Task statement: Restate all the data word for word and omit the pictures.

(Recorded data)
────────────────────────────────────────

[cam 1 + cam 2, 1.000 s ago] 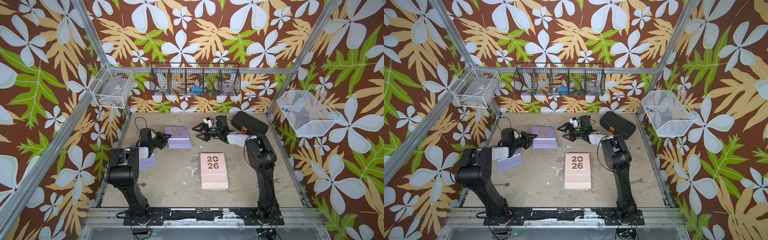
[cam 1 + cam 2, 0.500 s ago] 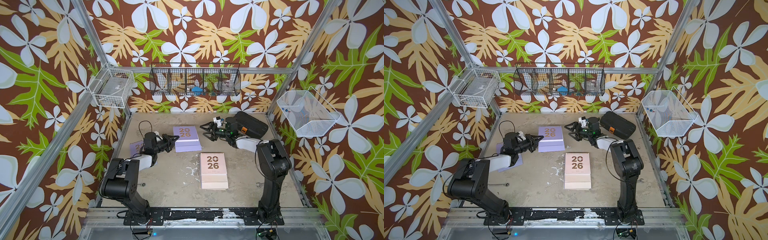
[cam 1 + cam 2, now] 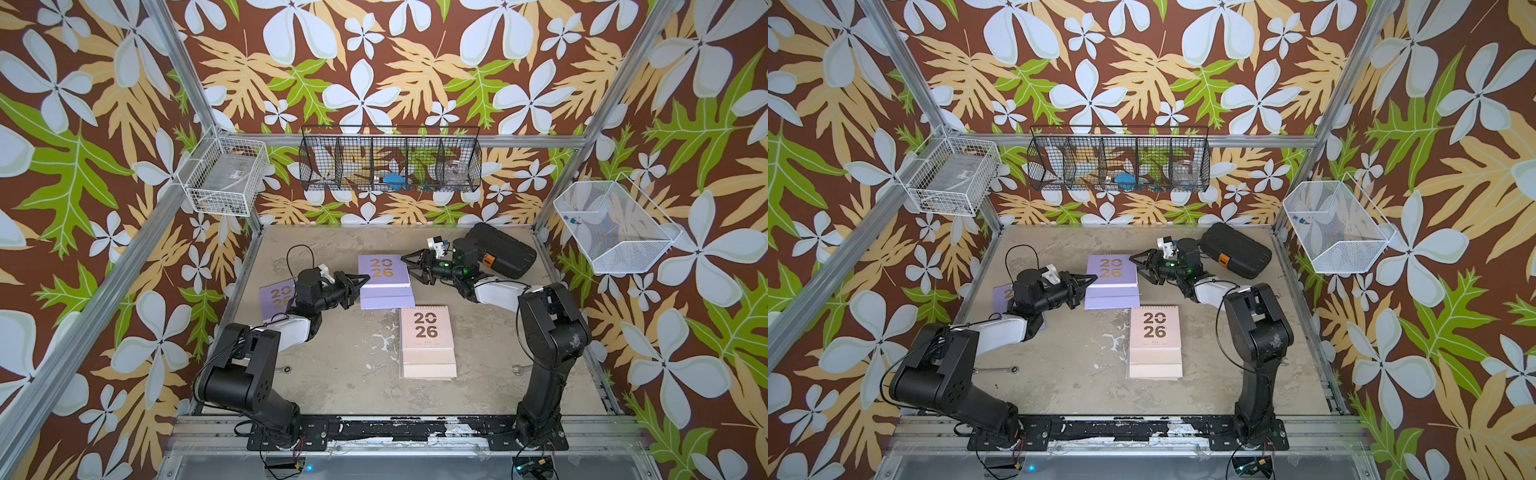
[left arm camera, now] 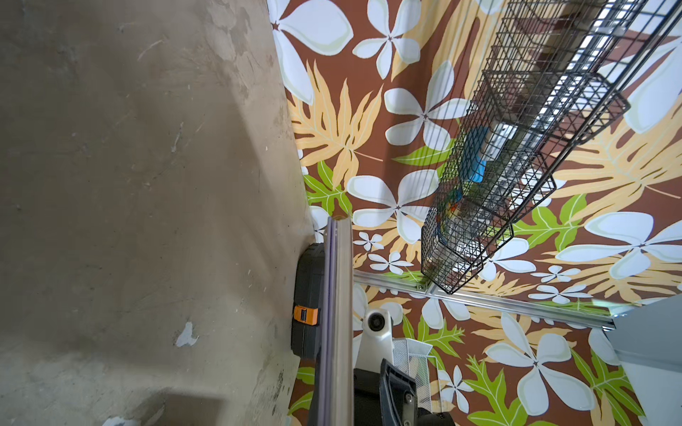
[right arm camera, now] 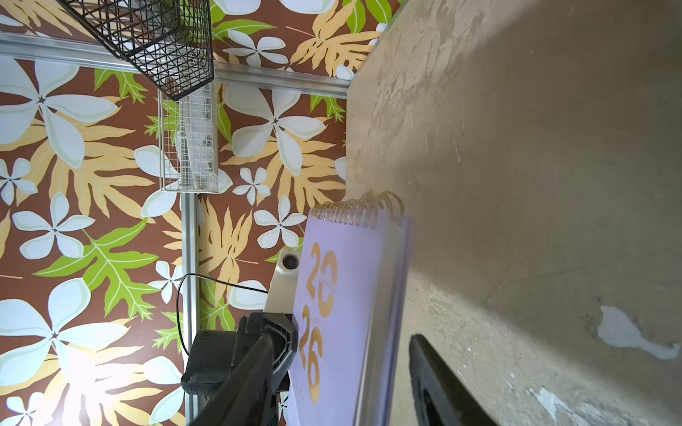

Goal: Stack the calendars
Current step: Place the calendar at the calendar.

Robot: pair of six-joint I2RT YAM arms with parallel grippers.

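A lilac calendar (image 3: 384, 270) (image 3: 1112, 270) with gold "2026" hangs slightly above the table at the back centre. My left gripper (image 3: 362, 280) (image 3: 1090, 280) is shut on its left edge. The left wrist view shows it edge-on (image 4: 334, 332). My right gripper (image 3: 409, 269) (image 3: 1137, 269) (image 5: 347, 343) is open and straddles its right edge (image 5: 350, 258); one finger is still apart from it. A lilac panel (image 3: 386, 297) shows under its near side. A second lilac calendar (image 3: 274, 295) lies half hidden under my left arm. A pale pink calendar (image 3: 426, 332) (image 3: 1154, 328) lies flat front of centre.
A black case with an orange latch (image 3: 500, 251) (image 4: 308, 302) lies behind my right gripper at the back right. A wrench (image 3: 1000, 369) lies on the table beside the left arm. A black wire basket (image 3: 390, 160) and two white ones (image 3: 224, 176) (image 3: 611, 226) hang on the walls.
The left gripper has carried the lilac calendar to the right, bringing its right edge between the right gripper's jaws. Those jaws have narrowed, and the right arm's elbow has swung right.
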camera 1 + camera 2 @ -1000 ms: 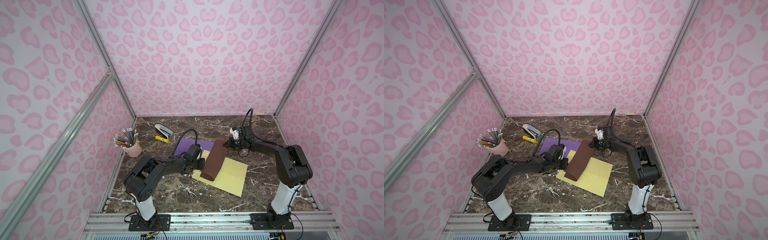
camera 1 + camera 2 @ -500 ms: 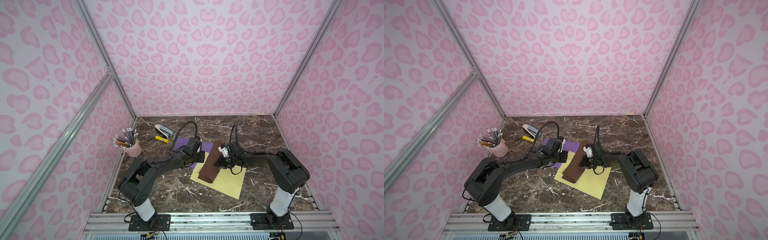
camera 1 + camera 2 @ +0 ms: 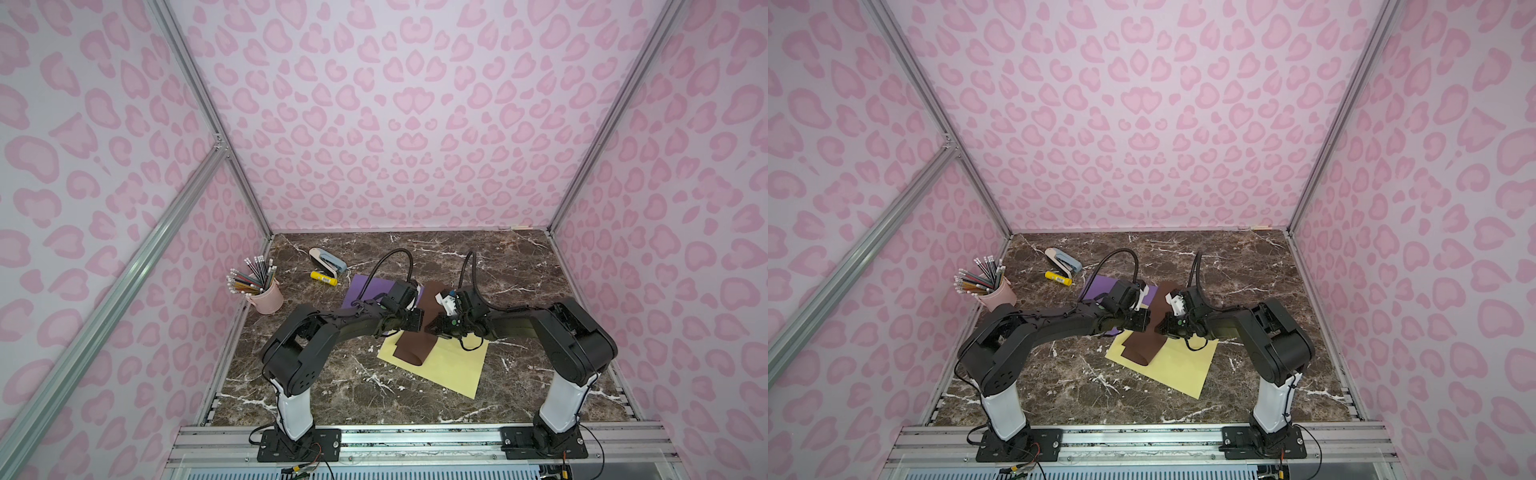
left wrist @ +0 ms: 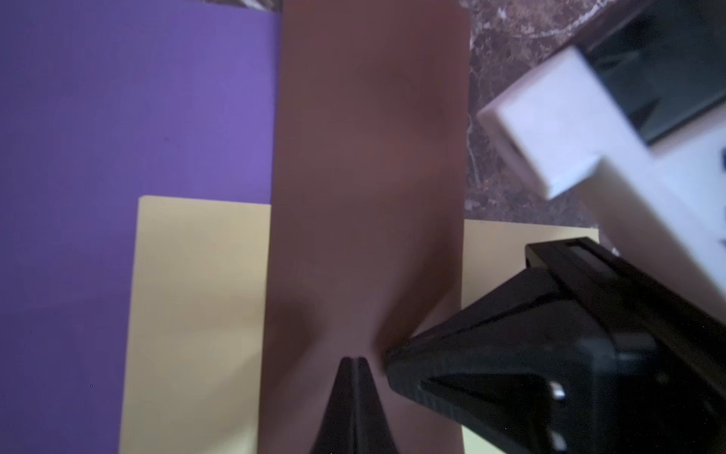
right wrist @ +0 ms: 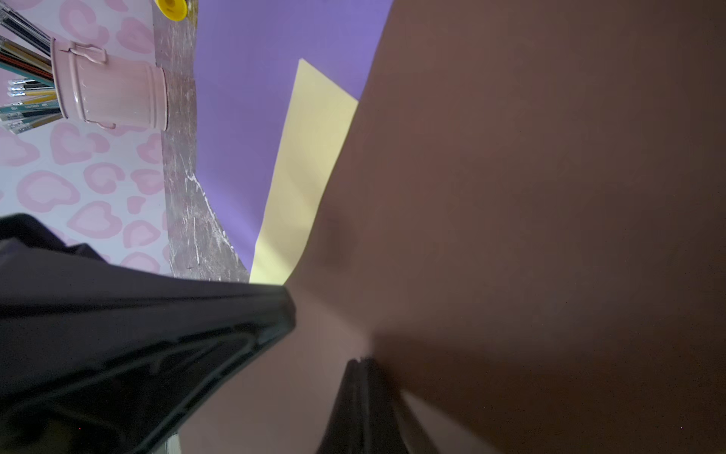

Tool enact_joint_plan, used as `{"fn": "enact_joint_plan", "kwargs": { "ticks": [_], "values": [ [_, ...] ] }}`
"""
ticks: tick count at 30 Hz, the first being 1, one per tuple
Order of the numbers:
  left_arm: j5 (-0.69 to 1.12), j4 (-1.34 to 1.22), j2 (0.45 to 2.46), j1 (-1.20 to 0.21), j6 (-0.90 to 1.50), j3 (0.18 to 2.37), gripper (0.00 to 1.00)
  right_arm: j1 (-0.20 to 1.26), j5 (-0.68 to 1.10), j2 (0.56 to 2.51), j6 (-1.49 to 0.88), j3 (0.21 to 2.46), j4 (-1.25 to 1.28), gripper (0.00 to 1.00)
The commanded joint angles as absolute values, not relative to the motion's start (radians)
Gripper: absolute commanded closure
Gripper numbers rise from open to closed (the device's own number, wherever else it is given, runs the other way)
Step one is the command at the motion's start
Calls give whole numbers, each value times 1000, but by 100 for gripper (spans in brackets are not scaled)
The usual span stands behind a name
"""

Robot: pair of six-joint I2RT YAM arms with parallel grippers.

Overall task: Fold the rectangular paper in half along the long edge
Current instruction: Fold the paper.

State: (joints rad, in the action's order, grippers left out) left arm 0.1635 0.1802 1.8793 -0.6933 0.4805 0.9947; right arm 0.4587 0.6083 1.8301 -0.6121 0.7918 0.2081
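Jaws on both arms are pressed together with nothing between them. The left gripper [image 4: 355, 367] and right gripper [image 5: 361, 367] meet almost tip to tip on the middle of the brown rectangular paper strip [image 3: 413, 351]. The strip looks already doubled and lies across the pale yellow paper sheet [image 3: 449, 370]. Its long axis runs away from the arm bases, so both arms are equally near the crease.
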Motion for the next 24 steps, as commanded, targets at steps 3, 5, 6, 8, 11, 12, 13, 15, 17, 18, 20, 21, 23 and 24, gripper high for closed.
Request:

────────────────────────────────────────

Result:
[cam 1 + cam 2, 1.000 s ago] 
[cam 1 + cam 2, 0.500 s ago] 
[cam 1 + cam 2, now] 
[left arm camera, now] 
[right arm camera, now] 

Goal: Stack the calendars
Current step: Place the calendar at the calendar.

Robot: pair of six-joint I2RT YAM arms with parallel grippers.

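A lilac calendar (image 3: 384, 270) (image 3: 1112, 270) with gold "2026" hangs slightly above the table at the back centre. My left gripper (image 3: 362, 280) (image 3: 1090, 280) is shut on its left edge. The left wrist view shows it edge-on (image 4: 334, 332). My right gripper (image 3: 409, 269) (image 3: 1137, 269) (image 5: 347, 343) is open and straddles its right edge (image 5: 350, 258); one finger is still apart from it. A lilac panel (image 3: 386, 297) shows under its near side. A second lilac calendar (image 3: 274, 295) lies half hidden under my left arm. A pale pink calendar (image 3: 426, 332) (image 3: 1154, 328) lies flat front of centre.
A black case with an orange latch (image 3: 500, 251) (image 4: 308, 302) lies behind my right gripper at the back right. A wrench (image 3: 1000, 369) lies on the table beside the left arm. A black wire basket (image 3: 390, 160) and two white ones (image 3: 224, 176) (image 3: 611, 226) hang on the walls.
The left gripper has carried the lilac calendar to the right, bringing its right edge between the right gripper's jaws. Those jaws have narrowed, and the right arm's elbow has swung right.
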camera 1 + camera 2 @ -1000 ms: 
camera 1 + camera 2 @ -500 ms: 
camera 1 + camera 2 @ +0 ms: 
left wrist @ +0 ms: 
right wrist @ +0 ms: 

Tool enact_joint_plan, used as `{"fn": "enact_joint_plan", "kwargs": { "ticks": [_], "values": [ [_, ...] ] }}`
"""
ticks: tick count at 30 Hz, the first being 1, one per tuple
Order of the numbers:
  left_arm: j5 (-0.69 to 1.12), j4 (-1.34 to 1.22), j2 (0.45 to 2.46), j1 (-1.20 to 0.21), j6 (-0.90 to 1.50), j3 (0.18 to 2.37), gripper (0.00 to 1.00)
  right_arm: j1 (-0.20 to 1.26), j5 (-0.68 to 1.10), j2 (0.56 to 2.51), j6 (-1.49 to 0.88), j3 (0.21 to 2.46), j4 (-1.25 to 1.28), gripper (0.00 to 1.00)
The commanded joint angles as absolute values, not relative to the motion's start (radians)
Gripper: absolute commanded closure
Gripper numbers rise from open to closed (the device's own number, wherever else it is given, runs the other way)
Step one is the command at the motion's start
Calls give whole numbers, each value times 1000, but by 100 for gripper (spans in brackets are not scaled)
The usual span stands behind a name
"""

Robot: pair of six-joint I2RT YAM arms with parallel grippers.

Overall task: Fold the rectangular paper in half along the long edge
Current instruction: Fold the paper.

State: (joints rad, in the action's order, grippers left out) left arm 0.1635 0.1802 1.8793 -0.6933 0.4805 0.9947; right arm 0.4587 0.6083 1.8301 -0.6121 0.7918 0.2081
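Jaws on both arms are pressed together with nothing between them. The left gripper [image 4: 355, 367] and right gripper [image 5: 361, 367] meet almost tip to tip on the middle of the brown rectangular paper strip [image 3: 413, 351]. The strip looks already doubled and lies across the pale yellow paper sheet [image 3: 449, 370]. Its long axis runs away from the arm bases, so both arms are equally near the crease.
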Motion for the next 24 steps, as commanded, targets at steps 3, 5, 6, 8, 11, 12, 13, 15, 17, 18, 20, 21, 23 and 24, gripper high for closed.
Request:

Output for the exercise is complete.